▸ TASK TO CARRY OUT: The expected result is a verbatim repetition of the lines from the start of the entries through the line containing "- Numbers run", with the pictures removed.

▸ DATA TO EXAMINE:
----
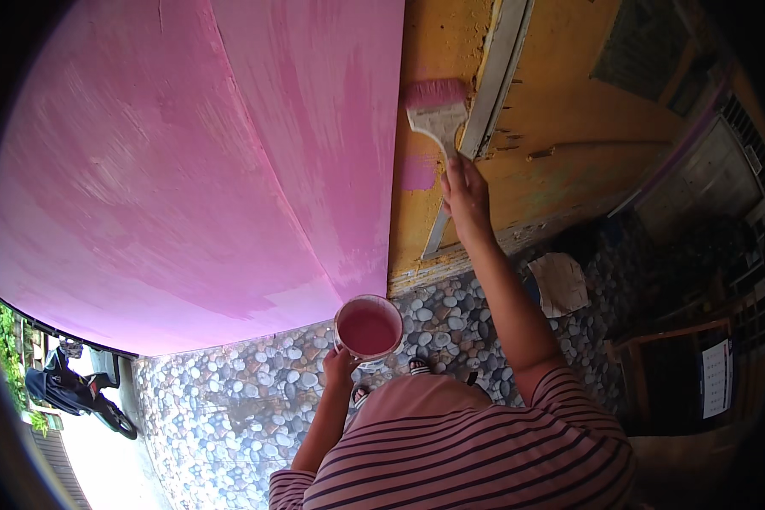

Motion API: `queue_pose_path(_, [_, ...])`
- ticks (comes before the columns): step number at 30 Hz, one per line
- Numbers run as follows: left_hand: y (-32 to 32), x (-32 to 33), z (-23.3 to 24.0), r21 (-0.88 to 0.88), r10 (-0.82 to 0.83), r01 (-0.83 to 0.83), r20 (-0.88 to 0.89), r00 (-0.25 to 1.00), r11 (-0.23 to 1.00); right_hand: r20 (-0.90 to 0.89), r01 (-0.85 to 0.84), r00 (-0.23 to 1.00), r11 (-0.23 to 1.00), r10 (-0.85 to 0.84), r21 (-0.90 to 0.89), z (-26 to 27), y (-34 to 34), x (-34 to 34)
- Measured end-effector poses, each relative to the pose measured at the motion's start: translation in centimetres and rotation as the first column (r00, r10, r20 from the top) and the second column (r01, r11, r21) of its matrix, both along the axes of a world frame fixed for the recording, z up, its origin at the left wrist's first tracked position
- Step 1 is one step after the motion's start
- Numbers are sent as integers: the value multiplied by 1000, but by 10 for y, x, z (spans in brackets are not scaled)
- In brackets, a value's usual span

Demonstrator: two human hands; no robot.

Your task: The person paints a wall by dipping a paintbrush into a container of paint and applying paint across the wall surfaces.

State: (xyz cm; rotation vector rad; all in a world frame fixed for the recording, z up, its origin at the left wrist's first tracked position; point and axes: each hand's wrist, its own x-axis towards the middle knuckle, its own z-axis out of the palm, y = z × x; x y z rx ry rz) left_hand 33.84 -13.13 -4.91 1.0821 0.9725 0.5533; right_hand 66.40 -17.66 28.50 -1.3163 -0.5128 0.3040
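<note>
My right hand (466, 190) is closed around the handle of a wide paintbrush (438, 118), its bristles coated in pink. The bristles lie at the yellow-orange wall (443, 38), beside the edge of the pink-painted wall (293, 115); whether they touch it I cannot tell. Below the brush, a pink patch (419, 172) marks the yellow-orange surface. Low in front of my body, my left hand (340, 368) grips the rim side of a round bucket (368, 326) of pink paint. Streaks of lighter and darker pink cover the large wall.
A grey strip (494, 83) runs along the yellow-orange wall. The floor (229, 408) has a pebble pattern. Right of my arm lies a light, flat piece (560, 284), near a dark wooden-framed piece of furniture (672, 331). A motorcycle (80, 389) stands outside at the left.
</note>
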Motion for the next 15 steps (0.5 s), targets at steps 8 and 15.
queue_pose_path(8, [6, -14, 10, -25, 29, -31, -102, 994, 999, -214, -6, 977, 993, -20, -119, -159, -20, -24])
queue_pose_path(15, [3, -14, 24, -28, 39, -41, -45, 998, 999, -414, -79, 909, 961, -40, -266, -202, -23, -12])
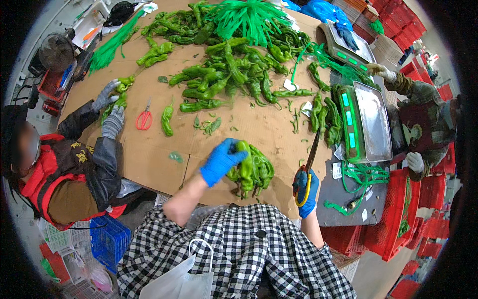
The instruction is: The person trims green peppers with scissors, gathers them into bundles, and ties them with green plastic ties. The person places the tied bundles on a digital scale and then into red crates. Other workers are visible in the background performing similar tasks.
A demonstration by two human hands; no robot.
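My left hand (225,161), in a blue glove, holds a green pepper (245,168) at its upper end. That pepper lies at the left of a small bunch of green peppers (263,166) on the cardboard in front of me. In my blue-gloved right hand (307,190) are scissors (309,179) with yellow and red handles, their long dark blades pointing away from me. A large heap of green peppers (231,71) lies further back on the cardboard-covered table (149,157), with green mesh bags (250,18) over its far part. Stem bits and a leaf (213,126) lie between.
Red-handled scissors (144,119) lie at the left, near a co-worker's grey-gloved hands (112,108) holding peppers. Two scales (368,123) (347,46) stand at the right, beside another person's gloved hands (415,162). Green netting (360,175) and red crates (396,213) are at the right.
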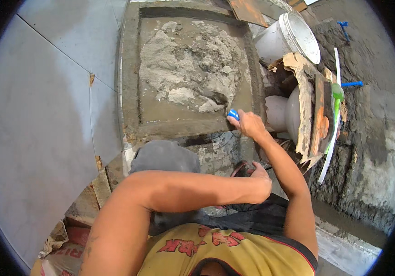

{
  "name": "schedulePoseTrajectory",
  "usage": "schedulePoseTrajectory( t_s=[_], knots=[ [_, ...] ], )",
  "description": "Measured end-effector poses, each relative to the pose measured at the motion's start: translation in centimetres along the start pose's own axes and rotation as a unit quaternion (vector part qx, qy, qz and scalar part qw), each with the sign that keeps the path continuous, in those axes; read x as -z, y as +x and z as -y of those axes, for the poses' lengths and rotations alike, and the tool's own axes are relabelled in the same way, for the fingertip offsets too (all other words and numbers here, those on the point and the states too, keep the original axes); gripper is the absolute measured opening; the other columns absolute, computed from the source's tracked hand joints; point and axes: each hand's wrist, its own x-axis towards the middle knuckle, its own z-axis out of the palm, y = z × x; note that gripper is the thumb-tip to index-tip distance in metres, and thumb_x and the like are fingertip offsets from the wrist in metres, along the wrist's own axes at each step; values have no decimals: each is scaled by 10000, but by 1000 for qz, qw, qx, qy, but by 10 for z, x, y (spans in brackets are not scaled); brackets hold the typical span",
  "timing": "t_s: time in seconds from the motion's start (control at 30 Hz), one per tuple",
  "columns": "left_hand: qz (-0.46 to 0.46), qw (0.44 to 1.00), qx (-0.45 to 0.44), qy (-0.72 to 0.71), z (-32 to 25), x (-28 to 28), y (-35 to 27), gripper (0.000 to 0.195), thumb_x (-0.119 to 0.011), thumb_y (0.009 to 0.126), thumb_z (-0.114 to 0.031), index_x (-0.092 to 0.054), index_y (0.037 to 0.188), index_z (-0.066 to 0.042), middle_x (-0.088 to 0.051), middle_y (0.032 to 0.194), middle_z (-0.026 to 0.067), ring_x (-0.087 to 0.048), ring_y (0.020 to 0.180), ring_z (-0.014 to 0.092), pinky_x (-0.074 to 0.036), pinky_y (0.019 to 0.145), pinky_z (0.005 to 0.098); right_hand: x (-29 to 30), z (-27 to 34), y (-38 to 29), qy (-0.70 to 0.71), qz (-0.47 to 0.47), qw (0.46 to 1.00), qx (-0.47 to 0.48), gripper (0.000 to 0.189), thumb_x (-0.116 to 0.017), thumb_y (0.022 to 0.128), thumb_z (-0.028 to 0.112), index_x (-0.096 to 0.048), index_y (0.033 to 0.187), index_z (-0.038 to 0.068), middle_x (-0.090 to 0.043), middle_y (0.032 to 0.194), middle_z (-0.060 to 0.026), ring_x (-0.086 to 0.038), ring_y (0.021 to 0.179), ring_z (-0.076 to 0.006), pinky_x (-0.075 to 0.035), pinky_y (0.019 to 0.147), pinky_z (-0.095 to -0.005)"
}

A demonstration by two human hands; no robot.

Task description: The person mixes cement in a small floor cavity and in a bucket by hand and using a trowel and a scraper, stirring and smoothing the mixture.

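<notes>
My right hand point(249, 124) grips the blue handle point(233, 114) of a tool at the near right part of a mixing trough point(183, 129). The tool's working end is sunk in wet grey mortar point(190, 65), so its kind is hard to tell. The mortar lies heaped in the trough, with watery slurry around its edges. My left hand point(261, 179) is below the trough's near right corner, with the forearm across my body. Its fingers are partly bent, near a dark, reddish-rimmed thing; whether they touch it cannot be told.
Right of the trough are a white plastic bucket point(273, 39), a white ceramic fixture point(288, 108) under torn cardboard point(304, 103), and a float with an orange handle point(321, 126). Blue pipe fittings point(352, 84) stick out of the rough mortared surface. Large grey panels point(45, 103) stand at the left.
</notes>
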Motion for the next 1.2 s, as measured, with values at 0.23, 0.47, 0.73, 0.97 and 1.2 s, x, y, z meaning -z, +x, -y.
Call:
schedulePoseTrajectory(
  t_s=[0.23, 0.47, 0.73, 0.97, 1.2],
  knots=[
    [32, 999, -8, 13, -7, -3, -5, 476, -826, 774, -279, -757, 1205, -88, -729, 1219, 131, -676, 1128, 397, -437, 996, 696, -11, -24, -1, 22, -47, 999, -14, 628, -540, 982, 614, -663, 1033, 1, -707, 900, -302, -685, 890, -494, -538, 813, -568],
    [-23, 999, 17, 20, -16, -10, -4, 481, -807, 803, -281, -739, 1228, -67, -723, 1243, 129, -680, 1127, 391, -420, 1019, 691, 6, -38, 39, 445, -10, 871, -207, 546, -545, 1014, 538, -576, 915, 2, -638, 772, -175, -671, 632, -268, -540, 523, -438],
    [128, 989, -11, 72, -36, -22, 28, 502, -855, 790, -333, -752, 1228, -113, -724, 1250, 61, -647, 1189, 385, -427, 1006, 697, -15, -15, 59, 285, 26, 944, -164, 568, -524, 999, 511, -654, 830, -16, -660, 647, -197, -700, 617, -287, -576, 607, -447],
    [78, 995, -3, 66, -29, -25, 25, 523, -814, 833, -353, -703, 1300, -145, -663, 1363, 73, -640, 1193, 343, -423, 1024, 666, 38, -59, 108, 261, -49, 952, -152, 622, -541, 982, 526, -697, 902, -71, -723, 851, -273, -736, 833, -409, -572, 775, -494],
    [103, 993, 19, 51, -13, -11, 4, 605, -817, 830, -385, -656, 1370, -164, -620, 1431, 88, -585, 1305, 347, -421, 1038, 661, -6, -46, 152, 194, -103, 970, -102, 632, -562, 972, 520, -685, 827, -83, -711, 745, -236, -735, 718, -369, -565, 733, -482]
  ],
)
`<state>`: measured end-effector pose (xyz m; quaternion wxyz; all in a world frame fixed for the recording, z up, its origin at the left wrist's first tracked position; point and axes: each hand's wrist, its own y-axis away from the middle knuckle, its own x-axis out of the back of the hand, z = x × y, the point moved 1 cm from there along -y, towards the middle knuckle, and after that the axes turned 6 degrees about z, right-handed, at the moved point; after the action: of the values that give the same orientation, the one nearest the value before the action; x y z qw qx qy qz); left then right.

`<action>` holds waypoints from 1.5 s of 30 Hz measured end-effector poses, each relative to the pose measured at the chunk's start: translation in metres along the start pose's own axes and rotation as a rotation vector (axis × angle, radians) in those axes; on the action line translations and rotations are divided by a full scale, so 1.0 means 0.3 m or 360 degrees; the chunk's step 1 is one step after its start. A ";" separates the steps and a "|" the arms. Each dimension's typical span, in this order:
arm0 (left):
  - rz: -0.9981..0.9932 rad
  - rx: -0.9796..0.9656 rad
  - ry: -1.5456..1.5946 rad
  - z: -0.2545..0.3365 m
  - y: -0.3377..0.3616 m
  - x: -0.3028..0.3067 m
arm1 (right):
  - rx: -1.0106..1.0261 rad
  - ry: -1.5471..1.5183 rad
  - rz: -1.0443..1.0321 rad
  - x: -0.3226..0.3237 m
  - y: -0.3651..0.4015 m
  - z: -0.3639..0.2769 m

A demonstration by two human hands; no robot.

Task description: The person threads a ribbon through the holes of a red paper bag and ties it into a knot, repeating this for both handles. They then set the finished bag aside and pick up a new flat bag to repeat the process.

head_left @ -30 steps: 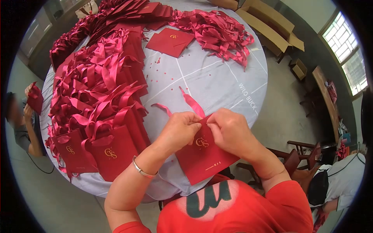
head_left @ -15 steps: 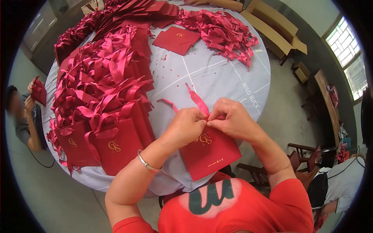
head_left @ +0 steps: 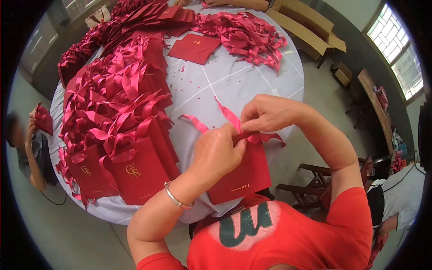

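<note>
A red paper gift bag [head_left: 245, 177] with gold lettering lies tilted at the table's near edge, against my front. My left hand [head_left: 218, 150] is closed at its top edge, thumb and fingers pinching the bag where a ribbon meets it. A pink-red satin ribbon [head_left: 228, 114] runs up from there, one loose end pointing away and another to the left. My right hand [head_left: 267, 114] is pinched on the ribbon just above the bag's top. A further ribbon end [head_left: 272, 138] sticks out to the right beneath it. The knot or hole between my fingers is hidden.
Rows of finished-looking red bags with ribbons [head_left: 144, 173] fill the table's left side. A ribbon heap [head_left: 252, 40] and flat red bags [head_left: 195, 48] lie farther back on the pale tablecloth [head_left: 193, 99]. Other people sit left, right and at the far edge. An open cardboard box [head_left: 306, 24] stands beyond.
My right hand has lifted slightly, and a ribbon end now shows to the right of the bag. My left hand has turned over the bag's top, covering its gold emblem. The view has shifted slightly.
</note>
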<state>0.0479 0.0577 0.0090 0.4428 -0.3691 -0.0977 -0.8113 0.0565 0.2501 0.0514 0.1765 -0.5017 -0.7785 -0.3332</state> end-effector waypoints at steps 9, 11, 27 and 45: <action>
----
▸ TASK SOLUTION:
Motion API: `queue_pose_path(_, [_, ...])`
- ticks (comes before the columns): step number at 30 Hz, one per line
- Numbers run as follows: left_hand: y (-32 to 32), x (-32 to 33), z (-23.3 to 24.0), r21 (-0.88 to 0.88), r10 (-0.82 to 0.83), r01 (-0.83 to 0.83), r20 (-0.88 to 0.89), r00 (-0.25 to 1.00), r11 (-0.23 to 1.00); right_hand: r20 (-0.90 to 0.89), r01 (-0.85 to 0.84), r00 (-0.23 to 1.00), r11 (-0.23 to 1.00), r10 (-0.85 to 0.84), r21 (-0.90 to 0.89), z (-26 to 27), y (-34 to 34), x (-34 to 34)

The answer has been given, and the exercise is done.